Case ID: colo-app_5/html/0513-01.html
Source: Caselaw Access Project
Author: {"author": "Thomson, J.,", "license": "Public Domain", "url": "https://static.case.law/"}
Date Created: 2024-08-24T03:29:51.129683

Shafer v. Cherry.
    Statute oe Frauds.
    A parol agreement between two persons that one should pay the rent of premises occupied by a third is not within the statute of frauds. It is an original contract and not a promise to answer for the debt or default of another.
    
      Appeal from the County Court of Arapahoe County.
    
    Mr. George J. Humbert, for appellant.
    Mr. Fred L. Shaw, for appellee.
   Thomson, J.,

delivered the opinion of the court.

This suit was brought by Cherry against Shafer to recover the rent of a house belonging to Cherry, and occupied by Shafer’s mother-in-law, Mrs. Straight. She had occupied the house for five months previous to May 1, 1892, but had paid no rent, and the furniture had been attached for the rent due. The suit was settled and the attachment released upon the execution to the plaintiff of a note for $200, by defendant’s brother-in-law, guaranteed to the amount of $150 by the defendant. Plaintiff then demanded possession of the house, declining to lease it longer to Mrs. Straight. Plaintiff’s testimony was that he then, by an agreement between himself and the defendant, leased the premises at $40.00 per month to the defendant until the latter could get his furniture and his mother-in-law removed out of the house into one of his 'own houses, and that the premises were occupied under this arrangement from May 17 until August 23. Defendant paid one month’s rent and no more.
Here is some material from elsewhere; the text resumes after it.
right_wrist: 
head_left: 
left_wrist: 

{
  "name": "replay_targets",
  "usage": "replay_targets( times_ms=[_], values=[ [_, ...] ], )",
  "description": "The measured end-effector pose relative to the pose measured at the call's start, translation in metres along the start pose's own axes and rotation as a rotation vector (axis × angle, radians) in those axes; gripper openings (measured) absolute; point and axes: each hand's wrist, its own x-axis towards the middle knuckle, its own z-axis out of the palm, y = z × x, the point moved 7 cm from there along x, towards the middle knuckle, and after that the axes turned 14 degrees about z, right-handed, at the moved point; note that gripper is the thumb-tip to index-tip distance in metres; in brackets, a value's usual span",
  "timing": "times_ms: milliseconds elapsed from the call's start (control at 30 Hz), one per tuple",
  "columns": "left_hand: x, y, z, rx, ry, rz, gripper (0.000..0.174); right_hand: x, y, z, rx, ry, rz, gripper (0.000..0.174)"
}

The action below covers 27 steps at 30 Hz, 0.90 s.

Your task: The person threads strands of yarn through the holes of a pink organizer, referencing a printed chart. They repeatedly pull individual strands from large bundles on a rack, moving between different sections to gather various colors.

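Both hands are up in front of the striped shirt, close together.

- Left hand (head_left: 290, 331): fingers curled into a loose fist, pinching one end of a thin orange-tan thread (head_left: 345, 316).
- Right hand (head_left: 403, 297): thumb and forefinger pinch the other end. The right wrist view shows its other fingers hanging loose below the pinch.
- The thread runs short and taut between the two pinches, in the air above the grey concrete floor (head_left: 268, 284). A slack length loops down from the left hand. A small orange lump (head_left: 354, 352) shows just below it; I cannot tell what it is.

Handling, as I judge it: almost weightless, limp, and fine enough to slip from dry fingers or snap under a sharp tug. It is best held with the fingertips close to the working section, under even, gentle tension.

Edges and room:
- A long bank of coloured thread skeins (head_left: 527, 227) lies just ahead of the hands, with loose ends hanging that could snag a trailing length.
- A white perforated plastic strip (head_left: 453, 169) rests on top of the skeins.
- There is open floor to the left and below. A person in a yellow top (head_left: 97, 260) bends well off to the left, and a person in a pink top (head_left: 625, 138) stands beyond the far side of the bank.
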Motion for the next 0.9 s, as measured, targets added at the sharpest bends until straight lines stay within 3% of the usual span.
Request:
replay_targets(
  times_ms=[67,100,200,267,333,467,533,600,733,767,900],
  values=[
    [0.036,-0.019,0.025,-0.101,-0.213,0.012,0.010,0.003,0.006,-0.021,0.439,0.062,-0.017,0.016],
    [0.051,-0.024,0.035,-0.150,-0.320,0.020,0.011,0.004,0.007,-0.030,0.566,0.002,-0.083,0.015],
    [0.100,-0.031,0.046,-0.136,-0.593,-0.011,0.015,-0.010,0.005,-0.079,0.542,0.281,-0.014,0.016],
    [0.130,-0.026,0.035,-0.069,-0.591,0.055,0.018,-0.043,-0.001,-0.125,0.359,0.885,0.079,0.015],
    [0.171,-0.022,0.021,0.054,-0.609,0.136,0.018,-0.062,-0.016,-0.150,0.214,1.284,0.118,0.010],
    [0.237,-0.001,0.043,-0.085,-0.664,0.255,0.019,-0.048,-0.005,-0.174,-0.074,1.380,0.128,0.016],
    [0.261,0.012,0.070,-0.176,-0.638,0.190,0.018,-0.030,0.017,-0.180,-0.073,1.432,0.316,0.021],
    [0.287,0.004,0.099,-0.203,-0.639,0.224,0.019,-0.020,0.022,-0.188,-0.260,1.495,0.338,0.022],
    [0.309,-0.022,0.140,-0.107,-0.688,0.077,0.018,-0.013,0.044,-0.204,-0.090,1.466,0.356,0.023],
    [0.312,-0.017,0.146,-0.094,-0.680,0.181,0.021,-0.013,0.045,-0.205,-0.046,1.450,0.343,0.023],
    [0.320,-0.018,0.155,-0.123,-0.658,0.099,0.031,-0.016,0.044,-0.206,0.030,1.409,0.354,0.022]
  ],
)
Defendant testified that his agreement was one of guaranty, and embraced only one month’s rent, which he paid. The court found the facts to be with the plaintiff, and rendered judgment in his favor for the balance due. It is contended that the agreement amounted to a promise by the defendant to answer for the default of another, and therefore, not being in writing, was within the statute of frauds. The court evidently accepted the plaintiff’s version of the contract as the true one, and it must, therefore, be so accepted here. The agreement to which he testified involved no promise to answer for the debt or default of another. It was an original contract between the plaintiff and .the defendant. It is immaterial that the property was rented for the use of Mrs. Straight. The defendant was the lessee, and he alone was liable for the rent.

The judgment will be affirmed.

Affirmed.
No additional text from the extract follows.